Provided data:
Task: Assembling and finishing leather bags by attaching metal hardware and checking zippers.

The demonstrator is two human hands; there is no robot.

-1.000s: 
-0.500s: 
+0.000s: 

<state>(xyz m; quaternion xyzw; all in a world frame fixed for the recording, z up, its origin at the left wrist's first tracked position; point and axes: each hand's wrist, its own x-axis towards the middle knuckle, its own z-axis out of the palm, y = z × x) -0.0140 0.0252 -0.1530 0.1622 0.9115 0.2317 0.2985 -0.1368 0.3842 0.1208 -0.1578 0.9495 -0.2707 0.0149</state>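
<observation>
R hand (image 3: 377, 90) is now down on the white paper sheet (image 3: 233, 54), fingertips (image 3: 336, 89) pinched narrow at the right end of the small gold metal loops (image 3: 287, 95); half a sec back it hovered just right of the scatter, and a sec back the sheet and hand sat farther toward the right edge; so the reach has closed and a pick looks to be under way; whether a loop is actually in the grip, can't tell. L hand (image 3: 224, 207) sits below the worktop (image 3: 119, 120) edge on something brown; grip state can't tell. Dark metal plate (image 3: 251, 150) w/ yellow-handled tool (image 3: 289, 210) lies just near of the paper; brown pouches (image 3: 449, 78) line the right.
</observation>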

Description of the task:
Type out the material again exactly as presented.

Task result:
Task: Assembling and finishing leather bags by attaching metal hardware and checking zippers.

The demonstrator is two human hands; there is no robot.

-1.000s: 
-0.500s: 
+0.000s: 

<state>(xyz m; quaternion xyzw; all in a world frame fixed for the recording, z up, its origin at the left wrist's first tracked position; point and axes: each hand's wrist, its own x-axis towards the middle knuckle, its own z-axis out of the palm, y = z × x) -0.0140 0.0252 -0.1530 0.1622 0.9115 0.2317 0.2985 -0.1368 0.3842 0.1208 -0.1578 0.9495 -0.2707 0.0149</state>
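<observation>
R hand (image 3: 377, 90) is now down on the white paper sheet (image 3: 233, 54), fingertips (image 3: 336, 89) pinched narrow at the right end of the small gold metal loops (image 3: 287, 95); half a sec back it hovered just right of the scatter, and a sec back the sheet and hand sat farther toward the right edge; so the reach has closed and a pick looks to be under way; whether a loop is actually in the grip, can't tell. L hand (image 3: 224, 207) sits below the worktop (image 3: 119, 120) edge on something brown; grip state can't tell. Dark metal plate (image 3: 251, 150) w/ yellow-handled tool (image 3: 289, 210) lies just near of the paper; brown pouches (image 3: 449, 78) line the right.
</observation>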

That concludes the answer.